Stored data
· · · · ·
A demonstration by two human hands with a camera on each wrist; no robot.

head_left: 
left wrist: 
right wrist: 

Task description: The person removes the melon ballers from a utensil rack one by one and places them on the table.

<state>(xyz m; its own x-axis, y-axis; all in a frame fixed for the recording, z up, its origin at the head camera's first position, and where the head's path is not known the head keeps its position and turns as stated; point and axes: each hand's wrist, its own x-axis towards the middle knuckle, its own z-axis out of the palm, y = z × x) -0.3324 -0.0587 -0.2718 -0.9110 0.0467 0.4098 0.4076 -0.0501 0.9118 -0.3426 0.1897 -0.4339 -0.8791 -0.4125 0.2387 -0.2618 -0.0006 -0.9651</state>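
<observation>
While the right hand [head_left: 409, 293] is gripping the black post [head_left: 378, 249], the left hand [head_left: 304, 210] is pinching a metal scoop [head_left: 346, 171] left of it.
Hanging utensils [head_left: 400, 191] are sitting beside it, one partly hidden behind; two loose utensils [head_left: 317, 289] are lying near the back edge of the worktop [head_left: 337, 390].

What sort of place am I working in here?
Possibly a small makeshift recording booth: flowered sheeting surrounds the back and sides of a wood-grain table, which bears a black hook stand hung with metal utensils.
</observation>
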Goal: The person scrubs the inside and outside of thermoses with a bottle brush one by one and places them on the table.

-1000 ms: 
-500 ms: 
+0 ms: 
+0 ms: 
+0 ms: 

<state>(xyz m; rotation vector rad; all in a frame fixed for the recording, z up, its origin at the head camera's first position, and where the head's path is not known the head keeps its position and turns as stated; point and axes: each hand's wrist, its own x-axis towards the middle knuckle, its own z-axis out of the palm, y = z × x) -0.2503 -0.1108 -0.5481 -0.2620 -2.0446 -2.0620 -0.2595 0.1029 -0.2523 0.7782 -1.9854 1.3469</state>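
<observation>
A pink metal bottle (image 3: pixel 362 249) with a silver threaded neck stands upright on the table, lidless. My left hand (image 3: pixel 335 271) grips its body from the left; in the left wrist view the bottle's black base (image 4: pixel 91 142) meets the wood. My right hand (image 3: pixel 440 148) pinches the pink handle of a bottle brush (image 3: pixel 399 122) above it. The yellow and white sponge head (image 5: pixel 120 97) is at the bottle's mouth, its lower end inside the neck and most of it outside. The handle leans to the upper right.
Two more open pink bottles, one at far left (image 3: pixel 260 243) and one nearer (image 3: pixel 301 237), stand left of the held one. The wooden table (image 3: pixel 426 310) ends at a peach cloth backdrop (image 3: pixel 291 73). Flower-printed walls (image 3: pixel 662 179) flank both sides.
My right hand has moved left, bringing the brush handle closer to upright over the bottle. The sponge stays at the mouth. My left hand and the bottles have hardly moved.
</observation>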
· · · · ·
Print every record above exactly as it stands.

## ANSWER
A demonstration by two human hands with a camera on each wrist; no robot.

head_left: 
left wrist: 
right wrist: 

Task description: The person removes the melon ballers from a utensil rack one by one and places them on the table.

<state>(xyz m; its own x-axis, y-axis; all in a frame fixed for the recording, z up, its origin at the head camera's first position, and where the head's path is not known the head keeps its position and turns as stated; point and axes: each hand's wrist, its own x-axis towards the middle knuckle, its own z-axis out of the palm, y = z × x) -0.3324 -0.0587 -0.2718 -0.9110 0.0467 0.4098 0.4076 -0.0501 0.9118 -0.3426 0.1897 -0.4339 -0.8791 -0.4125 0.2387 -0.2618 -0.0006 -0.9651</state>
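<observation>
While the right hand [head_left: 409, 293] is gripping the black post [head_left: 378, 249], the left hand [head_left: 304, 210] is pinching a metal scoop [head_left: 346, 171] left of it.
Hanging utensils [head_left: 400, 191] are sitting beside it, one partly hidden behind; two loose utensils [head_left: 317, 289] are lying near the back edge of the worktop [head_left: 337, 390].

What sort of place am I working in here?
Possibly a small makeshift recording booth: flowered sheeting surrounds the back and sides of a wood-grain table, which bears a black hook stand hung with metal utensils.
</observation>
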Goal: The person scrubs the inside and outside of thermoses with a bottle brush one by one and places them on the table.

-1000 ms: 
-500 ms: 
+0 ms: 
+0 ms: 
+0 ms: 

<state>(xyz m; rotation vector rad; all in a frame fixed for the recording, z up, its origin at the head camera's first position, and where the head's path is not known the head keeps its position and turns as stated; point and axes: each hand's wrist, its own x-axis towards the middle knuckle, its own z-axis out of the palm, y = z × x) -0.2503 -0.1108 -0.5481 -0.2620 -2.0446 -2.0620 -0.2595 0.1029 -0.2523 0.7782 -1.9854 1.3469</state>
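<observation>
A pink metal bottle (image 3: pixel 362 249) with a silver threaded neck stands upright on the table, lidless. My left hand (image 3: pixel 335 271) grips its body from the left; in the left wrist view the bottle's black base (image 4: pixel 91 142) meets the wood. My right hand (image 3: pixel 440 148) pinches the pink handle of a bottle brush (image 3: pixel 399 122) above it. The yellow and white sponge head (image 5: pixel 120 97) is at the bottle's mouth, its lower end inside the neck and most of it outside. The handle leans to the upper right.
Two more open pink bottles, one at far left (image 3: pixel 260 243) and one nearer (image 3: pixel 301 237), stand left of the held one. The wooden table (image 3: pixel 426 310) ends at a peach cloth backdrop (image 3: pixel 291 73). Flower-printed walls (image 3: pixel 662 179) flank both sides.
My right hand has moved left, bringing the brush handle closer to upright over the bottle. The sponge stays at the mouth. My left hand and the bottles have hardly moved.
</observation>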

This answer is complete as it stands.